Posté par Christine_ à 14:45 - HUMOUR - Commentaires [2] - Rétroliens [0] - Permalien [#]

jeudi 22 janvier

Bêtise juvénile...

nouveaux_bureauAujourd'hui au bureau il est arrivé un mini "incident" qui m'a perturbée. Non par le fait que j'étais visée par cette personne qui doit avoir pas loin de mon age mais plus par son comportement enfantin, je dirais même juvénile et inquiétant. Vous allez me dire que je donne de l'importance à des futilités mais ce qui m'inquiète c'est que s'il existe une personne comme celà, il en existe plein d'autres.

Je n'ai aucun problème relationnel au bureau. Je ne m'occupe de personne, je n'ai jamais un mot plus haut que l'autres avec quiconque et surtout je ne bave pas par derrière comme certains adorent le faire. Souvent c'est une situation qui me dérange terriblement et dont je m'écarte rapidement.  Dans un même service comptable, nous sommes trois services séparés par des tâches différentes. Il semble que des barrières virtuelles se soient levées entre ces trois services notamment pour les croissants du matin qui généralement ne passent pas les barrières...Je trouve cela amusant mais compréhensif aussi dans la mesure où nous sommes une trentaine de personnes. J'ai dit trois services mais moi seule avec le jeune intérimaire qui m'assiste, nous formons l'un d'eux face aux deux autres d'environ 15 personnes.

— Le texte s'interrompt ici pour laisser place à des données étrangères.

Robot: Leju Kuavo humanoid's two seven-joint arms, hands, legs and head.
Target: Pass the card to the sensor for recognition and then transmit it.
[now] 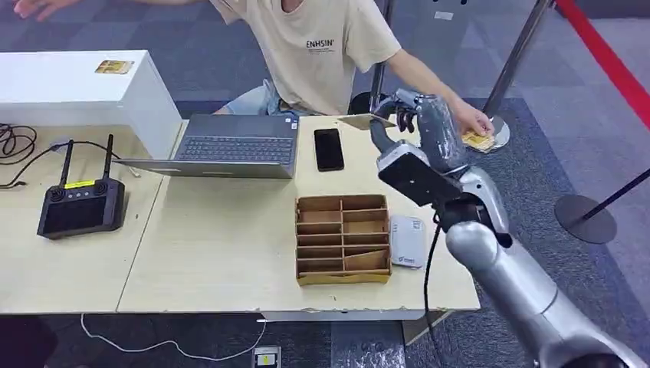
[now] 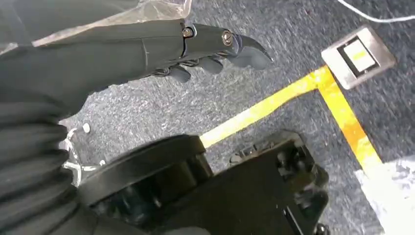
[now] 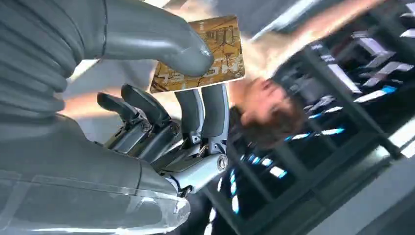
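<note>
My right hand (image 1: 414,123) is raised over the far right part of the table and pinches a tan card (image 1: 366,120) between thumb and fingers, the card lying nearly flat. Close up, the card (image 3: 208,56) shows a gold printed face under my thumb (image 3: 161,44). The white card sensor (image 1: 407,241) lies on the table just right of the cardboard divider box (image 1: 343,239). A person in a beige shirt (image 1: 322,46) sits across the table, one hand on a yellow card (image 1: 478,139) past the table's corner. My left hand (image 2: 195,46) hangs above the carpet, fingers slightly curled, holding nothing.
An open laptop (image 1: 230,146) and a black phone (image 1: 329,149) lie at the table's far side. A black controller with antennas (image 1: 80,203) rests on the left table. A white box (image 1: 77,84) carries another card (image 1: 114,67). Stanchion bases (image 1: 585,218) stand on the right.
</note>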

Ce matin donc, je dépannais l'une de mes bases Access sur le poste d'un collègue dans l'un des services. Je passe donc gentiment saluer toutes les personnes dont la majorité est attroupée autour d'un petit déjeuner consistant. La collègue ayant offert ce petit déjeuner était affairée à découper des tranches dans une brioche lorsque je m'approchais du groupe. L'un de mes collègues me demande s'il m'offre un café et avant même ma réponse j'entends "Mais je ne l'ai pas invitée...!". Le collègue me regarde et lui répond alors "je ne l'ai invité qu'à boire un café...là j'ai le droit !".  J'ai eu l'impression de me retrouver subitement 25 ans en arrière lorsque certaines petites garces à peine majeures jalousaient les autres générant une ambiance catastrophique et la formation de bandes comme à l'école primaire. J'ai toujours refusé d'appartenir à l'un ou l'autre des clans. Je n'ai donc rien répondu qu'un sourire et je suis allée récupérer mon disque dur externe où mon collègue, pendant ce temps, avait chargé sa base pour que je la teste.

Je me fichais complètement de cette brioche d'autant qu'on m'avait apporté un pain au chocolat quelques minutes plus tôt dans mon bureau.

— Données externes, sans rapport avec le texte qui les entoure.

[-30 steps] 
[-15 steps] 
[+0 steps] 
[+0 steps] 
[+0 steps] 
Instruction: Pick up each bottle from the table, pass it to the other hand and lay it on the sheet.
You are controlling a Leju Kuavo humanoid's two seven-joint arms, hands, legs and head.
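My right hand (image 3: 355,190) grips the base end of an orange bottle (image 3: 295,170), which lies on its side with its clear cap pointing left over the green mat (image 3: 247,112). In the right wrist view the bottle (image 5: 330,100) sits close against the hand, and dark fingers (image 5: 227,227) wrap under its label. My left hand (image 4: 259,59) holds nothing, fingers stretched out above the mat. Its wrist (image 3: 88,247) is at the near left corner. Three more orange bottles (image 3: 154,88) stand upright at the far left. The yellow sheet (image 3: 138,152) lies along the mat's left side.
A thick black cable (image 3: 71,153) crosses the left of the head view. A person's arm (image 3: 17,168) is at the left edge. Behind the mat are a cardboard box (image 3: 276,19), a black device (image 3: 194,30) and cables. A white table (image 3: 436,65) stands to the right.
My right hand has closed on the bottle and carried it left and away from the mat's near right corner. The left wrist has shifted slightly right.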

Je crois que finalement, Lundi, je vais acheter des brioches et des pains aux chocolats pour tout le monde, aller voir cette personne et lui dire simplement "sers toi... " très fort et en la regardant droit dans les yeux avec un sourire enjoleur.

Je ne vais pas devenir conne parce que des connes sont parmi nous... quand même... ;)

Bon, je sais, c'est pas important mais c'est avec de petites réflexions de ce genre qu'on plombe une ambiance d'autant que si j'avais été à sa place je me serais fait un plaisir de lui proposer de partager notre petit déjeuner...

Mais je ne suis à la place que de moi-même...

 

Posté par Christine_ à 21:09 - mon travail - Commentaires [4] - Rétroliens [0] - Permalien [#]

mercredi 21 janvier

Mes premières peintures...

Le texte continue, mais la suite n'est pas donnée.